Automated Phone Testing pt.4

To execute CI jobs on the hardware there needs to be a format to specify the commands to run. Every CI platform has its own custom format for this, most of them are based on YAML.

My initial plan was to use YAML too for this since it's so common. YAML works just good enough to make it work on platforms like GitHub Actions and Gitlab CI. One thing that's quite apparent though is that YAML is just not a great language to put blocks of shell scripting into.

image: busybox:latest

before_script:
  - echo "Before script section"
  - echo "For example you might run an update here or install a build dependency"
  - echo "Or perhaps you might print out some debugging details"

after_script:
  - echo "After script section"
  - echo "For example you might do some cleanup here"

build1:
  stage: build
  script:
    - echo "Do your build here"

Blocks of shell script are either defined as lists like the example above or using one of the multiline string formats in YAML. This works but is not very convenient.

Design constraints

There is a few things that the job format for PTS needs to solve.
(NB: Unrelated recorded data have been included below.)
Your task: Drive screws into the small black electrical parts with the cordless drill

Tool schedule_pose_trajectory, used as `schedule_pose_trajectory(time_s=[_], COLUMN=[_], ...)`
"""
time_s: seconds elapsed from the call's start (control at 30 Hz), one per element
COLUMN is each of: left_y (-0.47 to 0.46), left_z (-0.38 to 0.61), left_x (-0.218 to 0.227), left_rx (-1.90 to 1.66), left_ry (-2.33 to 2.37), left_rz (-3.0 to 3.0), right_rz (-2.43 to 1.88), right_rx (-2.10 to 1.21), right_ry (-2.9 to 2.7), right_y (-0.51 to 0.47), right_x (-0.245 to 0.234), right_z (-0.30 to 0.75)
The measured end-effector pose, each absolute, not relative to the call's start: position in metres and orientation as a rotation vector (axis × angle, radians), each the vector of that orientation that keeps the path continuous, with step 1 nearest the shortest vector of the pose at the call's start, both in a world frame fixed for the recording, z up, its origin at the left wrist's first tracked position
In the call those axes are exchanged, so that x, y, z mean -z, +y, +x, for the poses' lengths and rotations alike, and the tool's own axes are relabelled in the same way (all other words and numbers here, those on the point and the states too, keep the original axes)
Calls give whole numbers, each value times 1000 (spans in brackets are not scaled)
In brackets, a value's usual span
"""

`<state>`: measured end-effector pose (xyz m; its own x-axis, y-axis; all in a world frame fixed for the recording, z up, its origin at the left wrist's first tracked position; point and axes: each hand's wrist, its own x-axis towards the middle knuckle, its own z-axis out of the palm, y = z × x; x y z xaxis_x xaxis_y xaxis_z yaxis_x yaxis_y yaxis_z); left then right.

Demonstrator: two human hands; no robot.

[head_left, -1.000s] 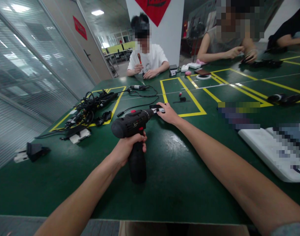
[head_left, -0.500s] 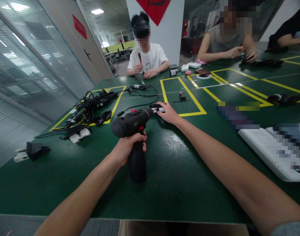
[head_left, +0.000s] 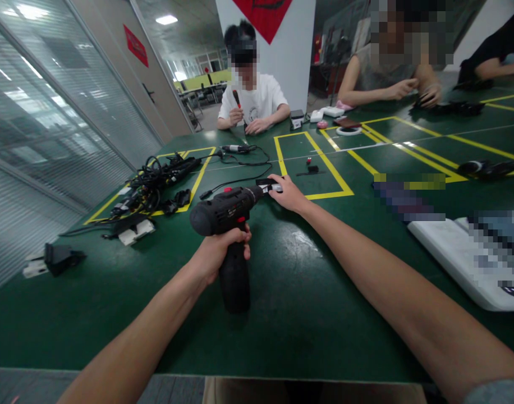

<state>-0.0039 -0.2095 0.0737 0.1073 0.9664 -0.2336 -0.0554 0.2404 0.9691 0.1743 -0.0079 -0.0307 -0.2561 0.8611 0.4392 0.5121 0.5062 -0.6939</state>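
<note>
The person is wearing a grey sleeve (head_left: 498, 393) on the right arm, with only its edge showing in the bottom corner of the head view. The right forearm (head_left: 391, 280) is showing bare from that edge down to the right hand (head_left: 287, 193). The left forearm (head_left: 143, 320) is also showing bare down to the left hand (head_left: 223, 249), and both hands are uncovered.

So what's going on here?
A person grips a black cordless drill in their left hand, with their right hand at its front end, over a green workbench. Black cables lie heaped to the left. Across the bench, a co-worker holds a red-handled screwdriver.
</note>
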Motion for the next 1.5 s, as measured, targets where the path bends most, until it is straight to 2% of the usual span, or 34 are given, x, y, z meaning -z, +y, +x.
schedule_pose_trajectory(time_s=[1.5], left_y=[-210], left_z=[-4], left_x=[-74], left_rx=[-987], left_ry=[1190], left_rz=[1041], right_rz=[-1128], right_rx=[-509], right_ry=[-1932], right_y=[-5], right_x=[33], right_z=[174])
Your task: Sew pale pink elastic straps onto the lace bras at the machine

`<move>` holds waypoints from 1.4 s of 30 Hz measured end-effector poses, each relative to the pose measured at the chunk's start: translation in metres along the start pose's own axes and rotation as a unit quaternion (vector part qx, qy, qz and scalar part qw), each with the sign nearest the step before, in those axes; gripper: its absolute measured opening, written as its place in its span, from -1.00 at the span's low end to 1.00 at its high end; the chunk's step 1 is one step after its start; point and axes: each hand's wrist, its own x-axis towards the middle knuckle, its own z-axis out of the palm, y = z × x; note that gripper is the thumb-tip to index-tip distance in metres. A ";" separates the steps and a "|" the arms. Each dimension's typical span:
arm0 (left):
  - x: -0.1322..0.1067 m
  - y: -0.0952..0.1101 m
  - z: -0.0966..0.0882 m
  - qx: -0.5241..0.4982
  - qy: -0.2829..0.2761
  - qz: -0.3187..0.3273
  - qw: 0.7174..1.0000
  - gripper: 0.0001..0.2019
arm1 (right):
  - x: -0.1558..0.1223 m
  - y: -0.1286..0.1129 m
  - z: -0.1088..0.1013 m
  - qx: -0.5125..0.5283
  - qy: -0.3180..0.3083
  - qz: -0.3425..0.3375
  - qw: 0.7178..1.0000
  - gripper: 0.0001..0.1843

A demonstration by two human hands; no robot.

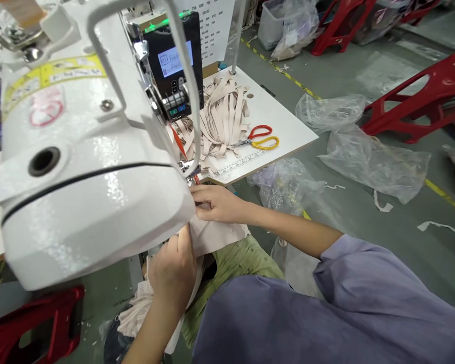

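A piece of pale beige fabric (212, 233) hangs between my two hands, beside the head of a white sewing machine (98, 212). My right hand (218, 203) is closed on its upper edge, with the fingertips close to the presser area, partly behind the machine head. My left hand (174, 265) is closed on the near left side of the fabric, just below the machine head, and its fingertips are partly hidden. The needle is out of sight behind the housing. More pale fabric (136, 308) hangs in a bunch below my left hand.
On the white table (299, 132) lie a heap of beige strips (223, 114), scissors (263, 137) with red and yellow handles, and a printed ruler (240, 164). A lit control panel (176, 58) stands behind. Red stools (417, 96) and plastic bags (375, 156) are on the floor.
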 end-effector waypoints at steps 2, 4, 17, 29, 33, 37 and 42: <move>-0.003 -0.003 0.001 0.000 -0.012 -0.010 1.000 -0.65 | 0.000 0.000 0.003 0.003 0.000 -0.001 1.000 -0.63; -0.005 -0.005 0.001 -0.006 -0.028 -0.035 0.999 -0.66 | 0.000 0.001 0.006 0.002 -0.006 -0.014 1.000 -0.65; -0.014 -0.010 0.004 -0.033 -0.004 -0.054 0.998 -0.67 | -0.008 0.013 0.018 0.027 0.047 -0.041 0.998 -0.62; -0.020 -0.022 -0.007 -0.533 -0.199 -0.293 0.769 -0.59 | -0.063 0.006 0.039 0.020 0.034 0.043 0.998 -0.66; -0.034 -0.019 -0.006 -0.663 -0.231 -0.272 0.658 -0.62 | -0.095 -0.018 0.068 0.120 -0.033 0.027 0.992 -0.64; -0.061 -0.029 -0.019 -0.610 -0.155 -0.363 0.687 -0.66 | -0.088 -0.027 0.104 0.179 -0.057 0.032 0.982 -0.58; -0.085 -0.057 -0.035 -0.522 -0.182 -0.368 0.748 -0.67 | -0.047 -0.025 0.151 0.340 -0.124 0.059 0.930 -0.19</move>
The main thing being that jobs are submitted for multiple devices that might behave slightly differently. Of course it's possible to use some conditionals in bash to solve this but leaning on shell scripting to fix this is a workaround at best.
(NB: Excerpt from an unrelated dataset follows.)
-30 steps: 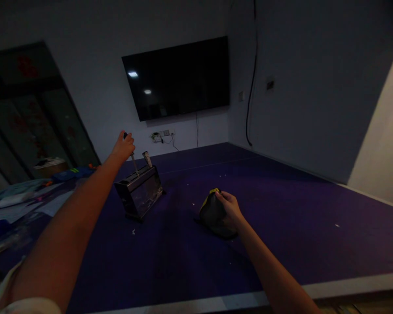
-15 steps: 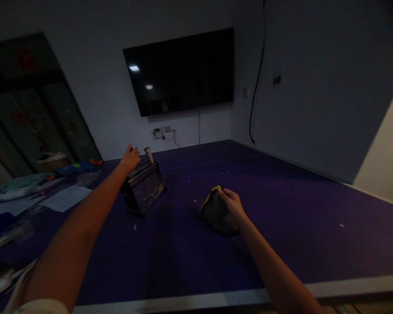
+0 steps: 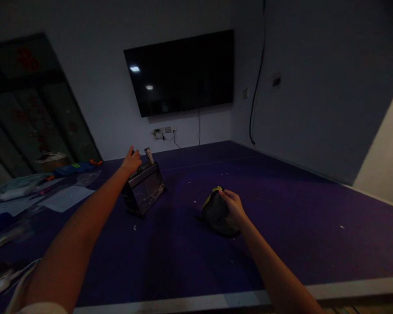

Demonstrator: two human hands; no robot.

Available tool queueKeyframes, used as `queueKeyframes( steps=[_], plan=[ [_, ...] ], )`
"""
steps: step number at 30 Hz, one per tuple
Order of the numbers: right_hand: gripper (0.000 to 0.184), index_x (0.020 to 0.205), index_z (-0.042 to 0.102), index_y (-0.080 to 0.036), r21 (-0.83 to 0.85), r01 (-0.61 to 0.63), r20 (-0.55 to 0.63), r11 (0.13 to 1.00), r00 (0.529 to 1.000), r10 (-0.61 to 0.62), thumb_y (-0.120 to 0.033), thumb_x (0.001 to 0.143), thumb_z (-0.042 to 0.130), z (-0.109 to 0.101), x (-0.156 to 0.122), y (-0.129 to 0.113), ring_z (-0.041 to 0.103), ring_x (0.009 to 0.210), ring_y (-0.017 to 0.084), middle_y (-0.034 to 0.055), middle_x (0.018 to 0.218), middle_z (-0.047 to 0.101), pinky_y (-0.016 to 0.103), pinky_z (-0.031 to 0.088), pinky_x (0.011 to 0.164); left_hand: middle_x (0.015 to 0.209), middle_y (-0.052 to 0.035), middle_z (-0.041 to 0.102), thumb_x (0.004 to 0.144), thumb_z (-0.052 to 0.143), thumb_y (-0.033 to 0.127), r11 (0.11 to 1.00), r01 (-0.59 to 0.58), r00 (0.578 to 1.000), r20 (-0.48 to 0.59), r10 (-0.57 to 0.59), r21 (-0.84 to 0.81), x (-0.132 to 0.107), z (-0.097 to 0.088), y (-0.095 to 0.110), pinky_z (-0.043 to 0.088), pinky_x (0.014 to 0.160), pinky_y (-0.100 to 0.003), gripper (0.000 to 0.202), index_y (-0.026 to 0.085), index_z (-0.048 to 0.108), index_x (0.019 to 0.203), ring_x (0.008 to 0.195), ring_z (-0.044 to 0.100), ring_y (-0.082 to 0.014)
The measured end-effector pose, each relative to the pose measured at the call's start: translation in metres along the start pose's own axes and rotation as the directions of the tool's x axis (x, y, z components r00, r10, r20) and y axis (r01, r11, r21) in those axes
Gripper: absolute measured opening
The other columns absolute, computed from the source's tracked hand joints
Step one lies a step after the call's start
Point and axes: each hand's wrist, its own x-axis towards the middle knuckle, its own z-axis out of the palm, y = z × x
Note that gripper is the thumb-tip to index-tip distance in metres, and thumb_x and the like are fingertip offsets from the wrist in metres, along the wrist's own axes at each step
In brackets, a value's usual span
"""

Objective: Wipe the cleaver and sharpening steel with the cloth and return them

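Note:
My left hand (image 3: 132, 163) reaches over the top of a dark-framed box (image 3: 146, 189) with see-through sides. Its fingers are bent around a small dark thing that I cannot make out. Beside that hand, a pale patterned stick-like piece (image 3: 149, 155) pokes up from the box top. In my right hand (image 3: 234, 206) is a dark grey pouch (image 3: 216, 213) with a yellow zip edge, pinched at its upper corner between thumb and fingers. The pouch hangs at or just above the purple surface (image 3: 190, 257); contact is unclear in the dim light.
Papers (image 3: 67, 198), clear plastic bags and cloths lie along the left. A white cable runs at the lower left. White scraps dot the surface, which has a white front edge (image 3: 216, 301). A television (image 3: 183, 74) hangs on the back wall above sockets (image 3: 163, 131).
Both hands stay nearly where they were. My left hand has shifted very slightly right and down over the box; the pouch is still in my right hand.

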Motion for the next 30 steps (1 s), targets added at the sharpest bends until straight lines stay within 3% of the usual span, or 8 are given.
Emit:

The things that I needed from the common job execution formats is a way to specify metadata about the job and a way to specify commands to run. One major difference with other CI systems is that a test job running on the target hardware involves rebooting the hardware into various modes and checking if the hardware behaves correctly.

Here is an example of the job description language I've come up with:

device: hammerhead
env {
  ARCH: aarch64
  CODENAME: lg-hammerhead
  BOOTLOADER: fastboot
  PMOS_CATEGORY: testing
  NUMBER: 432
}

power {
  reset
}

fastboot (BOOTLOADER=="fastboot") {
  flash userdata http://example.com/${CODENAME}/userdata.img
  boot http://example.com/${CODENAME}/boot.img
}

heimdall (BOOTLOADER=="heimdall") {
  flash userdata http://example.com/${CODENAME}/userdata.img
  flash boot http://example.com/${CODENAME}/boot.img
  continue
}

shell {
  username: root
  password: 1234
  script {
    uname -a
  }
}

This format accepts indentation but it is not required. All nesting is controlled by braces.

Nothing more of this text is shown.